- Task directions -
Leaving out the pictures, retype the lines from the top of the listing through the line with "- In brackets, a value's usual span" exactly.

[Opening Exercise inputs section]

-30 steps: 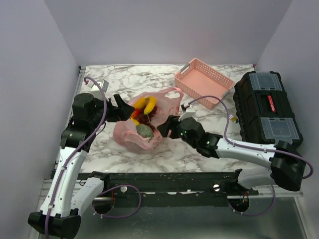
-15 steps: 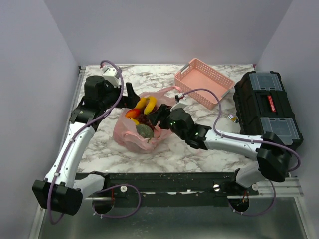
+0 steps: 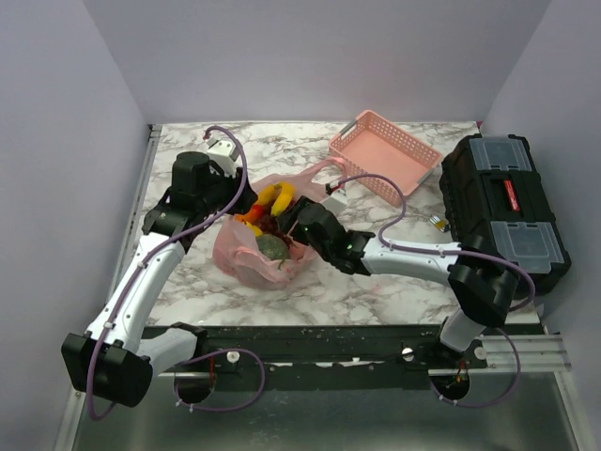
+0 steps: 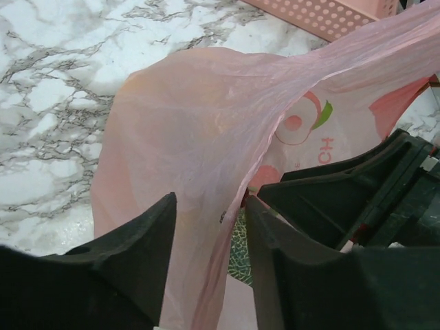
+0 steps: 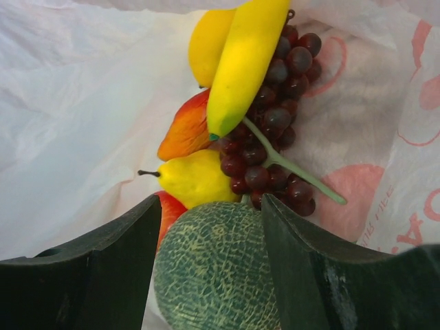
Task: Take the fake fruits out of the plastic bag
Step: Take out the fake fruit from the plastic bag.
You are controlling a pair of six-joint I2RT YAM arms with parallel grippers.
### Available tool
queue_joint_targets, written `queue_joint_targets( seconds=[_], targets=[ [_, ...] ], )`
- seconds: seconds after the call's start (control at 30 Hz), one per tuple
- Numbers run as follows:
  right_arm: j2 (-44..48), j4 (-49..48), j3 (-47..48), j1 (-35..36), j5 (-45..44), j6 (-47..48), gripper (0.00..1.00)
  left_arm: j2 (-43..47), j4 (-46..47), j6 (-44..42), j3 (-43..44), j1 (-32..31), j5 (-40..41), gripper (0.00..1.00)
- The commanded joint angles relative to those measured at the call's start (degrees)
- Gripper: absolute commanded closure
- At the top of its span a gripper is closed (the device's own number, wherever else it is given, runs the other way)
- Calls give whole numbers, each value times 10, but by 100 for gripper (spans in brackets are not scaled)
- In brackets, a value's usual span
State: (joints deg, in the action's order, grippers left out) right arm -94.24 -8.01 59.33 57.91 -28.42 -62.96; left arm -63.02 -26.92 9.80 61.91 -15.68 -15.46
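Plastic bag (image 4: 185,137) film between down-tilted left claw (image 4: 210,203)

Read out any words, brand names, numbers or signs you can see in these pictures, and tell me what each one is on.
"CH": red letters lying sideways on the plastic bag, beside a printed fruit emblem. The rest of the word is lost in the folds.
More red print on the bag, in the right wrist view: creased and cut off, unreadable.
Red label on the black toolbox: too small to read.
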Motion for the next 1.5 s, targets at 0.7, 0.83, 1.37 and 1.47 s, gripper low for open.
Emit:
queue_joint_targets(
  seconds=[0.7,0.83,1.37,1.47],
  targets=[
    [-152,-45,107,-6,-124,48,30,-12,34,55,-13,-38,-107,100],
    [-169,-53,117,-15,-130,54,32,-17,33,59,-12,-39,-112,100],
    [-176,-93,112,-43,-110,134,72,-17,30,60,-10,-39,-107,100],
    [-159,-117,89,-43,-101,149,81,-17,30,61,-10,-40,-109,100]
  ],
)
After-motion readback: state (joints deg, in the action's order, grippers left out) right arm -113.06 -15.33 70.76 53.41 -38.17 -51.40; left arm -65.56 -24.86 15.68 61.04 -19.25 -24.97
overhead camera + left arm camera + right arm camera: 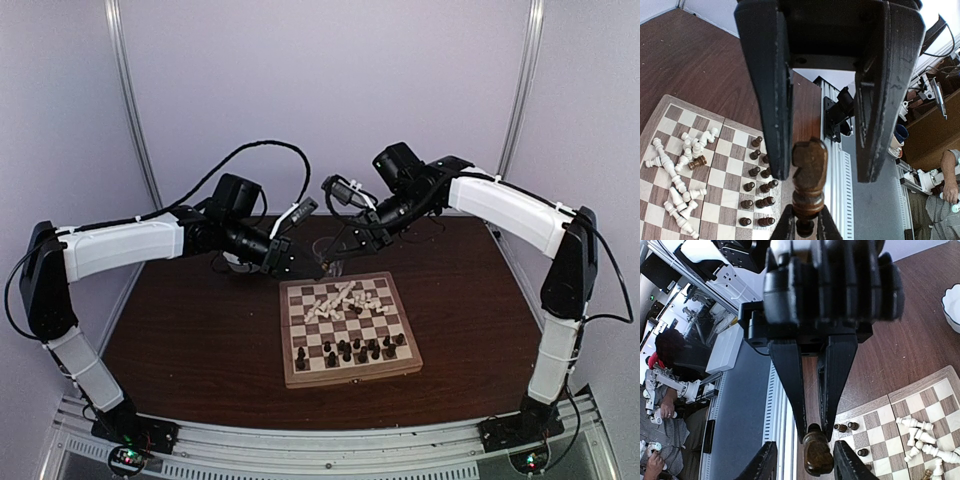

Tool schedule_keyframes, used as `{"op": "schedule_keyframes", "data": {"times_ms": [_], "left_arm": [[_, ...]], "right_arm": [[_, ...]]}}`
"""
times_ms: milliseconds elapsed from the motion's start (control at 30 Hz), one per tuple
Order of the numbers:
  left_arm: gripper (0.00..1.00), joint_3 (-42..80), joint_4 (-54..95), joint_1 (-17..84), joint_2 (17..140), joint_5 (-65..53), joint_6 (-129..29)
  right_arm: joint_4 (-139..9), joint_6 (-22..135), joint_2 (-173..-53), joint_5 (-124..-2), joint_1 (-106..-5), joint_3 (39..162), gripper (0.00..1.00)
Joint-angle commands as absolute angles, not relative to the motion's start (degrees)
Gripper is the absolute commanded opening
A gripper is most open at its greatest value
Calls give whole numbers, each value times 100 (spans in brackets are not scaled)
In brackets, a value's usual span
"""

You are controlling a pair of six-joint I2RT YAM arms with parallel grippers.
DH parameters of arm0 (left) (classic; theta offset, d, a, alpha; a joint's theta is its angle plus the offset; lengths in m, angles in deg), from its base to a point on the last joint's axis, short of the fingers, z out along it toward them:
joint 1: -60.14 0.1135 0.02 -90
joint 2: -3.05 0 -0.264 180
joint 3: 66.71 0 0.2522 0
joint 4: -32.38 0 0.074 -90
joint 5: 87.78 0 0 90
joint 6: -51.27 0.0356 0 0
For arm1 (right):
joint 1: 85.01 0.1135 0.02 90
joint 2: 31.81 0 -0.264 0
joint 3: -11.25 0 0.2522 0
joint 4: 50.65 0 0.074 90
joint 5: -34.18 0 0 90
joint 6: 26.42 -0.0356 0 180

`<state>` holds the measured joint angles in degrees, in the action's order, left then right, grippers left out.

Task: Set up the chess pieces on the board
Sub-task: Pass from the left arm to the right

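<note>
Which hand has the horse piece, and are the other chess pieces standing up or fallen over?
Left hand: shut on the dark knight.
Right hand: open around the knight's base.
White pieces: tumbled on the board's far half.
Dark pieces: mostly standing, near rows.

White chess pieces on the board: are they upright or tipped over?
Tipped over. The white pieces lie on their sides in a loose heap on the far half of the board.
</note>
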<state>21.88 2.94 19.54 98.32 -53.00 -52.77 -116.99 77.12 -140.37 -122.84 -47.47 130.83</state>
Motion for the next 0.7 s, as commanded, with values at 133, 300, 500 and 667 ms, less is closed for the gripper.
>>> {"op": "schedule_keyframes", "data": {"times_ms": [133,300,500,667], "left_arm": [[5,2387,317,1964,9751,-5246,-5151],[5,2386,306,1964,9760,-5243,-5148],[5,2393,263,1962,9776,-5191,-5130],[5,2449,101,1963,9760,-5060,-5001]], "right_arm": [[-11782,7841,-13948,-12129,-4696,12969,34],[-11760,7842,-13957,-12129,-4696,12977,22],[-11825,7920,-13944,-12028,-4696,13015,9],[-12024,8146,-13727,-11697,-4900,13091,6]]}}
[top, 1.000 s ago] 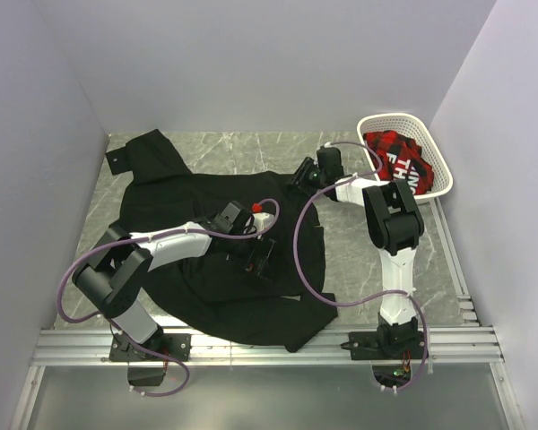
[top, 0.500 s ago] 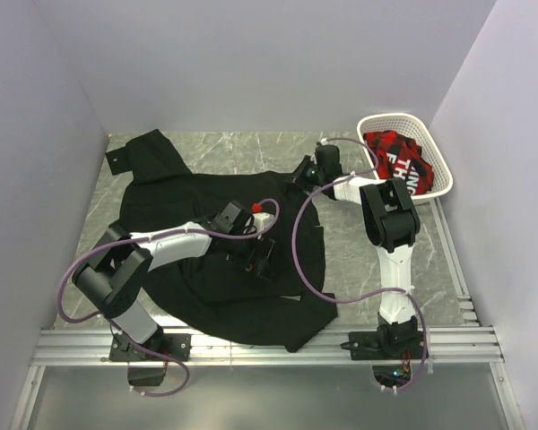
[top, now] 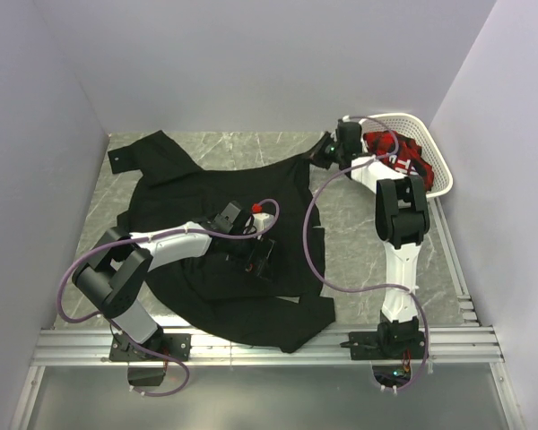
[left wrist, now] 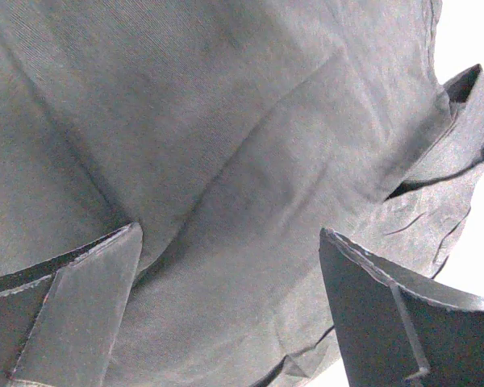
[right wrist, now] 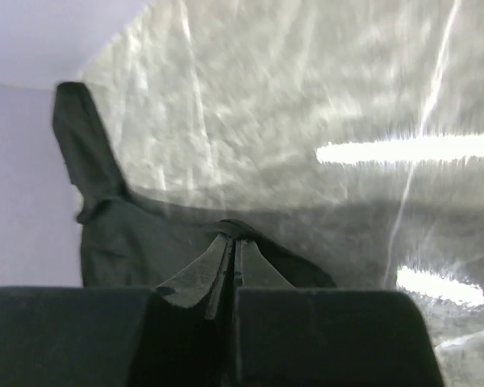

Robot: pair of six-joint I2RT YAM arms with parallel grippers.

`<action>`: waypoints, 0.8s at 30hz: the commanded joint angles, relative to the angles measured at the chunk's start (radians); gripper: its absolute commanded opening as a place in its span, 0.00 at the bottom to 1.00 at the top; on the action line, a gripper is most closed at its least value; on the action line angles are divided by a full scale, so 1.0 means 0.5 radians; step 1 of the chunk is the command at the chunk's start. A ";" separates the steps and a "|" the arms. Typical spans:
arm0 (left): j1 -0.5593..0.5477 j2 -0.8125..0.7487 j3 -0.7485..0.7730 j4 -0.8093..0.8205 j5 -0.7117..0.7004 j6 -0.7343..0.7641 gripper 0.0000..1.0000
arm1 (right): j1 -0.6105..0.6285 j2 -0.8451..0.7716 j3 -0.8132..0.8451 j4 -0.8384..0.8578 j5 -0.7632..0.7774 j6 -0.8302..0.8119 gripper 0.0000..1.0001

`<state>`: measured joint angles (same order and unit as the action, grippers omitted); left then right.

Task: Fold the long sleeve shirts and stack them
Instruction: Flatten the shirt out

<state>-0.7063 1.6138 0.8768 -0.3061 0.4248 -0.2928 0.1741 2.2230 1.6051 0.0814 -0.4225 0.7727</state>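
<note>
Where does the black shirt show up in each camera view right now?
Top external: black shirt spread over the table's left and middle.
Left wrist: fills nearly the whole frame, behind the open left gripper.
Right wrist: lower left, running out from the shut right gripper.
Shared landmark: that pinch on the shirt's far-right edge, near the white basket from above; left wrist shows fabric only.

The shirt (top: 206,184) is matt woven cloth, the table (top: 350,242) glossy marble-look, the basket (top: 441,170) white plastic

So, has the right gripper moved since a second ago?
Yes. The right gripper, shut on the black shirt, has shifted rightward and farther back, closer to the white basket.
</note>
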 commanded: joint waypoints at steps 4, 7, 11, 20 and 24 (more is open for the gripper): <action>-0.008 -0.003 -0.020 -0.164 0.019 0.039 0.99 | -0.081 0.110 0.376 -0.350 -0.088 -0.073 0.01; -0.008 -0.006 -0.023 -0.167 0.016 0.039 0.99 | -0.097 0.125 0.465 -0.429 -0.082 -0.103 0.07; -0.008 -0.006 -0.008 -0.155 0.006 0.033 0.99 | -0.097 0.137 0.585 -0.552 -0.021 -0.149 0.31; -0.008 -0.209 0.225 0.004 -0.147 -0.046 0.99 | -0.057 -0.420 0.082 -0.681 0.415 -0.312 0.65; -0.005 -0.319 0.372 0.063 -0.279 -0.095 0.99 | 0.035 -0.730 -0.215 -0.828 0.654 -0.361 0.65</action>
<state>-0.7067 1.5368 0.9733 -0.3389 0.3470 -0.3157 0.1524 2.0098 1.5520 -0.2859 -0.2173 0.6365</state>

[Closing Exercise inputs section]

- Answer area -
-30 steps: 
-15 steps: 
+0 steps: 
+0 steps: 
+0 steps: 
Task: Take the fake fruits out of the plastic bag
Step: Take out the fake fruit from the plastic bag.
You are controlling a pair of six-joint I2RT YAM arms with parallel grippers.
### Available tool
queue_joint_targets, written `queue_joint_targets( seconds=[_], targets=[ [_, ...] ], )`
- seconds: seconds after the call's start (control at 30 Hz), one per tuple
- Numbers run as follows:
  right_arm: j2 (-44..48), j4 (-49..48), j3 (-47..48), j1 (-35..36), j5 (-45..44), j6 (-47..48), gripper (0.00..1.00)
  left_arm: j2 (-43..47), j4 (-46..47), j6 (-44..42), j3 (-43..44), j1 (-32..31), j5 (-40..41), gripper (0.00..1.00)
- The commanded joint angles relative to those measured at the call's start (degrees)
- Gripper: absolute commanded closure
- At the top of its span a gripper is closed (the device's own number, wherever else it is given, runs the other way)
- Calls give whole numbers, each value times 10, but by 100 for gripper (spans in brackets are not scaled)
- In brackets, a value's usual span

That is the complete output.